Campaigners are calling on the government to ban revenge porn victims from being identified. The matter is that publicity surrounding convictions only causes more people to search for explicit images. MPs are being demanded to close a legal loophole and bring revenge porn in line with sex offences, which grant anonymity to the victims.

Campaign groups fear that the new law, which was introduced a few months ago amid a bunch of high profile cases involving celebrities, won’t protect people who find their private and sexual images shared online without their consent. Indeed, normal people would be reluctant to give evidence in case they fear their name will be made public. This is understandable: without anonymity, a victim testifying in court faces the risk of their name and details being reported in the press. As a result, the offending images or videos will be shared even more widely, though this is what they fight against.

Apparently, victims need to have confidence they will be treated respectfully. A guarantee of anonymity would encourage them to report revenge porn cases.

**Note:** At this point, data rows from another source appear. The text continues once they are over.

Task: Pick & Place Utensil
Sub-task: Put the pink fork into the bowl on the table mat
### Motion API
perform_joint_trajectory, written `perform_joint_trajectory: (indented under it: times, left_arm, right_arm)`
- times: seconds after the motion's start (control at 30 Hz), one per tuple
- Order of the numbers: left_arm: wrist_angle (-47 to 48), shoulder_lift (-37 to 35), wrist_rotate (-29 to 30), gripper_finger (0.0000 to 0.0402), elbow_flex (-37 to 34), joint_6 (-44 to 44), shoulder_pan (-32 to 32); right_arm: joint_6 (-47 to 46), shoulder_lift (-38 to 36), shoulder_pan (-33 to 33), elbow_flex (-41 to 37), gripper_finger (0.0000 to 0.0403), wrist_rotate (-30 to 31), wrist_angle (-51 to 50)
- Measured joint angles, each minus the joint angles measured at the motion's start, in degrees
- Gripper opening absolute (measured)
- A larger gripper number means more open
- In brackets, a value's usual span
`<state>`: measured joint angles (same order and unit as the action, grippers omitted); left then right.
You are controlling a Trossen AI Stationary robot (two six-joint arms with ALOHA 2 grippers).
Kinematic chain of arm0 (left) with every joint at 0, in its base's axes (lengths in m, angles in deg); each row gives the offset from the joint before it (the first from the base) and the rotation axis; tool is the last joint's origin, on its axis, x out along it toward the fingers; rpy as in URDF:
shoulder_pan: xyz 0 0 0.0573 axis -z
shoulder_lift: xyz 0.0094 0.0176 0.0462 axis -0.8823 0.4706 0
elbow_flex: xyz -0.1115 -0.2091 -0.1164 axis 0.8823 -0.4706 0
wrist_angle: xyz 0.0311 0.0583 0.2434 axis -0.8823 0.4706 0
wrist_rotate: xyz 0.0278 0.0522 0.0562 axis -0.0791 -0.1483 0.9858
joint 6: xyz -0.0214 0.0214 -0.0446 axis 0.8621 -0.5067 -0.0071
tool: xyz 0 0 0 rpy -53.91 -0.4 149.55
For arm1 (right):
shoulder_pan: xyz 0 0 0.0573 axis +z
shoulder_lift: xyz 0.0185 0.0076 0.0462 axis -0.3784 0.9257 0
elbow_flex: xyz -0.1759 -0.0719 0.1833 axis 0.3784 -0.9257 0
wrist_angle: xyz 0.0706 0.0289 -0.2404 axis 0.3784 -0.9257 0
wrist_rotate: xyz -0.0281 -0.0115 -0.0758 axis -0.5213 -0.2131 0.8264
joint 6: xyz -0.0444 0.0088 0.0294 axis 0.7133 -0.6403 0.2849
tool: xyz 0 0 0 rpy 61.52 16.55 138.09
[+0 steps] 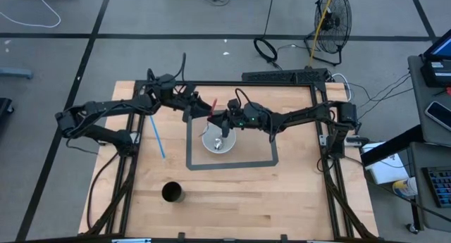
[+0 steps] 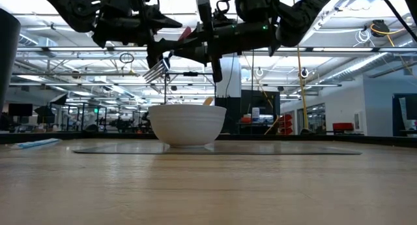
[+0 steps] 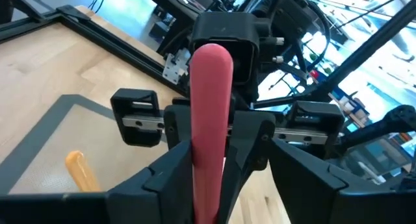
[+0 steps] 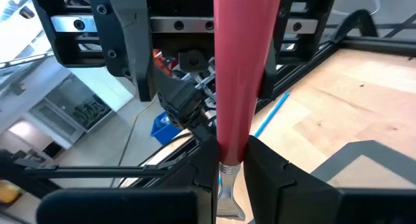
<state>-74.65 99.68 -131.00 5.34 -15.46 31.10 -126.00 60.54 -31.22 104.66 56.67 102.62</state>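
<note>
Hanging in the air above the white bowl (image 1: 218, 141) near the centre of the high view, the red-handled fork (image 2: 171, 55) sits tilted, its tines (image 2: 155, 70) pointing down to the left in the low view. The right gripper (image 4: 233, 169) has its jaws clamped on the red handle just above the metal neck. The left gripper (image 3: 209, 178) faces it from the other side — its jaws stand apart around the handle's far end, flanking it without pressing. Inside the bowl, an orange-handled utensil (image 3: 81, 170) pokes above the rim. The bowl rests within a dark taped rectangle (image 1: 232, 164) on the wooden worktop (image 1: 282, 194). A blue straw (image 1: 157, 135) lies left of the rectangle, and a dark cup (image 1: 173, 193) stands toward the lower left.
</note>
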Motion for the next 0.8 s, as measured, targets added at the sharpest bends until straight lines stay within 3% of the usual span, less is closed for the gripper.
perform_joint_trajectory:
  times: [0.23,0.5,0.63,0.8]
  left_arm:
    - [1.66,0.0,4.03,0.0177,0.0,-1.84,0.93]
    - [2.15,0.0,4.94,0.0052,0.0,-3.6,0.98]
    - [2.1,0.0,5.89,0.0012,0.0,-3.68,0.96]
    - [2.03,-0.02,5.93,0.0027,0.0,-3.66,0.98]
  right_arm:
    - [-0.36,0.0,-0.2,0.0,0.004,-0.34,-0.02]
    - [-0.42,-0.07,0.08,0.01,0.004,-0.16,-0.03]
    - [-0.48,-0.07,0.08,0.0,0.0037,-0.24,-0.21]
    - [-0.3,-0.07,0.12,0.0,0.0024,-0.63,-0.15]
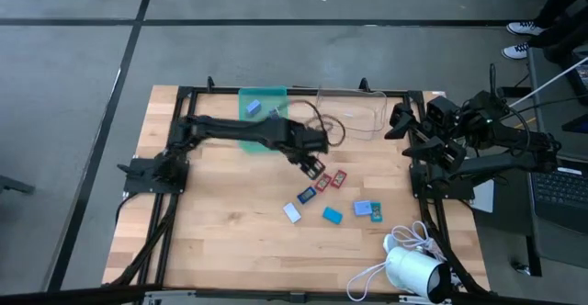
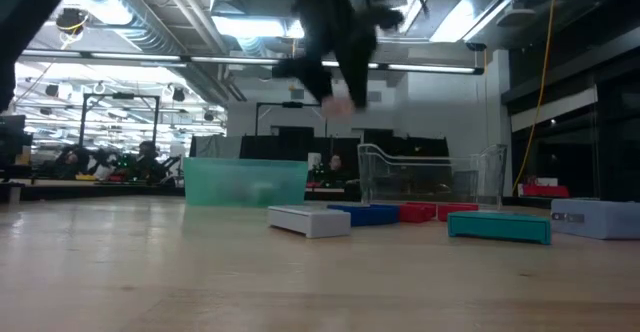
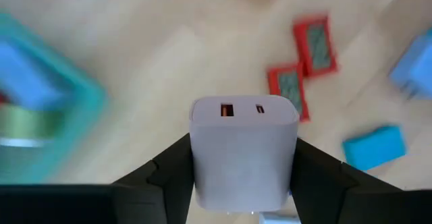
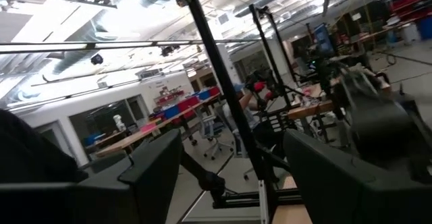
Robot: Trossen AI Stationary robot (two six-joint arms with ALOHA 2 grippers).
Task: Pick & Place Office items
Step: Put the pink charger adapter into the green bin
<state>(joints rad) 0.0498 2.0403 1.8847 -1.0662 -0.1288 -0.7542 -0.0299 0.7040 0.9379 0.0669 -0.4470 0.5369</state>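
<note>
The left gripper (image 3: 243, 183) is clenching a pale grey charger block (image 3: 243, 153), its two dark fingers (image 3: 165, 173) pressing the block's sides while the face with two ports is pointing up in the left wrist view. In the high view this gripper (image 1: 314, 167) is hanging just above centre of the frame, over the wooden table (image 1: 220, 231), and in the low view it is showing raised clear of the tabletop near the top centre. Just below and right of it in the high view, two red pieces (image 1: 331, 181) are lying side by side, with a dark blue piece (image 1: 306, 196) next to them, a white piece (image 1: 292, 213) lower down, a teal piece (image 1: 332, 215) to its right and a light blue piece (image 1: 366, 208) farther right. Toward the upper centre, a teal tray (image 1: 262, 103) is sitting beside a clear bin (image 1: 354, 112). The right gripper (image 4: 229, 177) is waiting at the right edge of the table, its fingers standing apart and holding nothing.
</note>
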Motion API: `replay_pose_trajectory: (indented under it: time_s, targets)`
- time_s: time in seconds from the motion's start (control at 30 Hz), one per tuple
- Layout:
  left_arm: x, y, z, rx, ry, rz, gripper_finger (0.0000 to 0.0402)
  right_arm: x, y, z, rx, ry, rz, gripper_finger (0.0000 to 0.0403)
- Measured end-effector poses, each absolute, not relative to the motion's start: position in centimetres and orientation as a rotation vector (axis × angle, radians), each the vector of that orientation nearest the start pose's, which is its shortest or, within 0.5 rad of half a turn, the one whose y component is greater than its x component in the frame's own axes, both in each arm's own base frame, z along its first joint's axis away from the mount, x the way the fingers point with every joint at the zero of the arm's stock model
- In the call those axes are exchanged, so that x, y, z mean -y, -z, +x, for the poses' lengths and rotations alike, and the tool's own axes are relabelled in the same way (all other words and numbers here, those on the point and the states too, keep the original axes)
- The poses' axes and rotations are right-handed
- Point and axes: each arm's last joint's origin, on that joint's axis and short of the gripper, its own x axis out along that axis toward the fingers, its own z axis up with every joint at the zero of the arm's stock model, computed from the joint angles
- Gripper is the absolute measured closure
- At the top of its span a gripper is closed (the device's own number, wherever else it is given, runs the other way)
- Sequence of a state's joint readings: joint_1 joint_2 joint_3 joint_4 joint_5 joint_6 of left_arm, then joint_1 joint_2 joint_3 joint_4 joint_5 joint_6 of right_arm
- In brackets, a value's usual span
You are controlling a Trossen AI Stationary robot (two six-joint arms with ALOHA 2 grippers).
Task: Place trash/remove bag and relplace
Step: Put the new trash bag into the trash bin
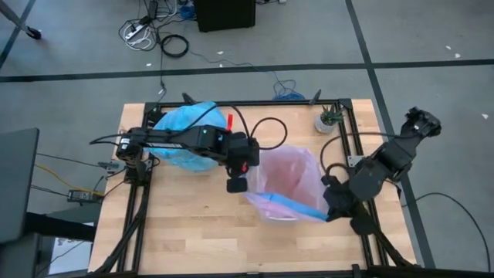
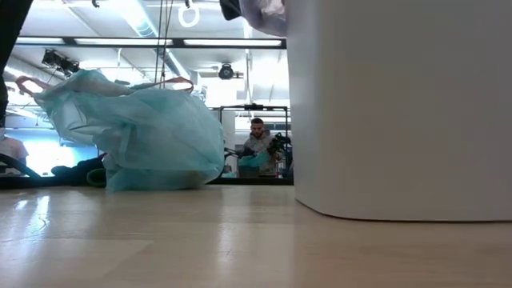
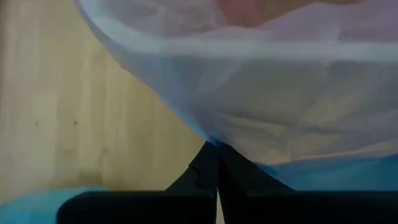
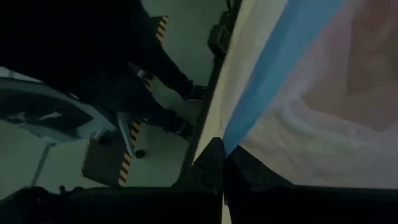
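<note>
The light-blue bag [image 1: 184,137] [image 2: 136,132] lies bunched on the table's far left part, behind my left arm, and no gripper touches it. No loose trash shows in any view. A pale pink bag with a blue rim band [image 1: 287,179] is spread between my two grippers over a white bin [image 2: 400,104]. My left gripper [image 1: 236,184] [image 3: 217,163] is shut at the pink bag's left side. At the bag's near right corner, my right gripper [image 1: 330,210] [image 4: 222,158] is shut too. My left gripper pinches the pink bag's rim edge [image 3: 208,138] between its two fingers, at the bag's left side. The film runs away from the fingertips in a curved, drawn sheet. One layer or several, I cannot tell. My right gripper pinches the right end of the blue rim band [image 4: 239,134] between its two fingers. The band [image 1: 297,205] runs from the fingers toward the table's left along the bag's near edge, drawn straight.
A small potted plant [image 1: 328,120] stands at the table's far right corner. A black frame rail [image 1: 255,103] borders the table. Bare wood [image 1: 193,232] lies along the near side. In the low view a person [image 2: 258,140] sits in the room beyond.
</note>
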State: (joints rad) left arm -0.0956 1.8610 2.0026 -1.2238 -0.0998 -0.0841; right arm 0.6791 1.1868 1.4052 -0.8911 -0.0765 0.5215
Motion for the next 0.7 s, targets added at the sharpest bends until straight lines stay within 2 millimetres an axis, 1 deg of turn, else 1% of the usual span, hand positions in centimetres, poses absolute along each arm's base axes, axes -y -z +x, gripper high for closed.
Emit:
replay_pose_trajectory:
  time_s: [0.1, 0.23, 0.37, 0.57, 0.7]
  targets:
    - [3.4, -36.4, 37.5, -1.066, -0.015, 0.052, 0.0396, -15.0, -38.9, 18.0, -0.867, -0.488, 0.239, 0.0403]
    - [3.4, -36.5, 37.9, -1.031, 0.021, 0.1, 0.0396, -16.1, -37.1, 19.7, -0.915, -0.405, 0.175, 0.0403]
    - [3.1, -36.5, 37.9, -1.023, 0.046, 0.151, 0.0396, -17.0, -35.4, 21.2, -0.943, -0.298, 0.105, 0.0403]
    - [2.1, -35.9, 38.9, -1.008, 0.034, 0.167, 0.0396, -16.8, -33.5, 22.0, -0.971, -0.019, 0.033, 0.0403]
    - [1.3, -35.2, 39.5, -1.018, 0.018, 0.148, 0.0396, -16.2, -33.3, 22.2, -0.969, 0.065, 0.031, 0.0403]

However, the anonymity for revenge porn victims was overlooked when the new law was “rushed through” in April 2015, and now revenge porn images are given “new life” when the victim’s name is made public in court: the trolls search the web for the images, repost them, screen-grab and give them new life.

More than a dozen people have been prosecuted under revenge porn laws since April 2015. The majority pleaded guilty due to overwhelming evidence on the Internet. However, it could have been much more than a dozen, because now the thought of being publicly identified would deter a victim of so-called “revenge porn” from reporting it.